Until “Casualty of love”, the performance lacks energy. Thereafter, however, the choreography – and thus the staging – gains in power and tempo. What can be achieved with good direction is proven in “All about the green”. Suddenly the audience finds themselves on bustling Wall Street amidst a flurry of suits, despite the spartan stage set. Although this is a musical full of flippant jokes, there is no shortage of deeper, more emotional scenes. When Julia (Simpson) collapses over the ridiculousness of her future name as ‘wife’, one feels genuine sympathy. The duets of Julia and Robbie are downright touching, as Simpson’s and Kane’s beautiful, warm voices overlay in an electrifying fusion that gives goosebumps. 

The contrast between Julia’s demure denim skirt and the slinky costumes of Linda and Holly – whose characters deserved more than to be predominantly seductive – is perhaps too flat. Yet, this does not detract from the thoroughly enjoyable, light, and happy effect of the musical. 

Three cast members pose amongst pink sparkling streamers
Image Courtesy of The Edinburgh University Footlights.

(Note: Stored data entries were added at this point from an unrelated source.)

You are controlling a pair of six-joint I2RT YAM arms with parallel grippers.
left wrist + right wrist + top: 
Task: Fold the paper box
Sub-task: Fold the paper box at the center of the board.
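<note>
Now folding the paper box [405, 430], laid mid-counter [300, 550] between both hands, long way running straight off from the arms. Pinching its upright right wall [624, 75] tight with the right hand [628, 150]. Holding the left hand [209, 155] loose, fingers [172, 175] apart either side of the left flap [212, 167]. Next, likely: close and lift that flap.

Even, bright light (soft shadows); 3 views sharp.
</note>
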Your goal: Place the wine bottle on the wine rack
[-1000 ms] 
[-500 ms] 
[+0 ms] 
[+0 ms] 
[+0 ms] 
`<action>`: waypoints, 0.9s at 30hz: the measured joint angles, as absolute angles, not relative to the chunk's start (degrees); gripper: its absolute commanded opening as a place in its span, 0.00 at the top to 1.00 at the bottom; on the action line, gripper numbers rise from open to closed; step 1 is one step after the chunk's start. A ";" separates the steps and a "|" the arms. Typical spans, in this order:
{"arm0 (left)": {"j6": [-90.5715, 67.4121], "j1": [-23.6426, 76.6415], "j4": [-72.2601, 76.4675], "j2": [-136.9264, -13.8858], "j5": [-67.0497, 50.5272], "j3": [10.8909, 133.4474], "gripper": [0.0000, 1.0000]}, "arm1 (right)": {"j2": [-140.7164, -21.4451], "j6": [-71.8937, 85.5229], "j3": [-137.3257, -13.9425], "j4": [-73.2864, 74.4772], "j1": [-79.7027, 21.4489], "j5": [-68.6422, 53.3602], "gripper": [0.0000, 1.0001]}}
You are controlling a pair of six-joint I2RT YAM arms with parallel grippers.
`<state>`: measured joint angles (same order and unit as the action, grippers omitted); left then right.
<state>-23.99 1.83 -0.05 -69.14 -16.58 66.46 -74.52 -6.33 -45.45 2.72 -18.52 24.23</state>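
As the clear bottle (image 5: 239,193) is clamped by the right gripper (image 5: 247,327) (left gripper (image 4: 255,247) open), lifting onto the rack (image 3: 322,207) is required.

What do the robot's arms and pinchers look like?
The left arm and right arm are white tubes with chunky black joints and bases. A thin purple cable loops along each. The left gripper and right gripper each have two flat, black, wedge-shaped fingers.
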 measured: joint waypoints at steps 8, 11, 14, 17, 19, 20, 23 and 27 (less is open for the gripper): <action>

Most characters are given space to develop, and each gets their time to shine. Particularly entertaining are the scenes devoted to male characters only. Seeing them let loose on the stage and giving it their all is truly refreshing. A beautiful moment is when Robbie appears in the audience with his guitar and sings one of the most moving songs of the musical yet, “Grow old with you”.

The production is compelling with its warmth, humour, and charm, which moves the audience to a standing ovation. The Wedding Singer promises an escapist evening that conjures a silly smile on your face and leaves you humming the main tune, “It’s your wedding day” for hours after. 

The musical runs from the 16th to the 19th of February 2022 at the Rose Theatre.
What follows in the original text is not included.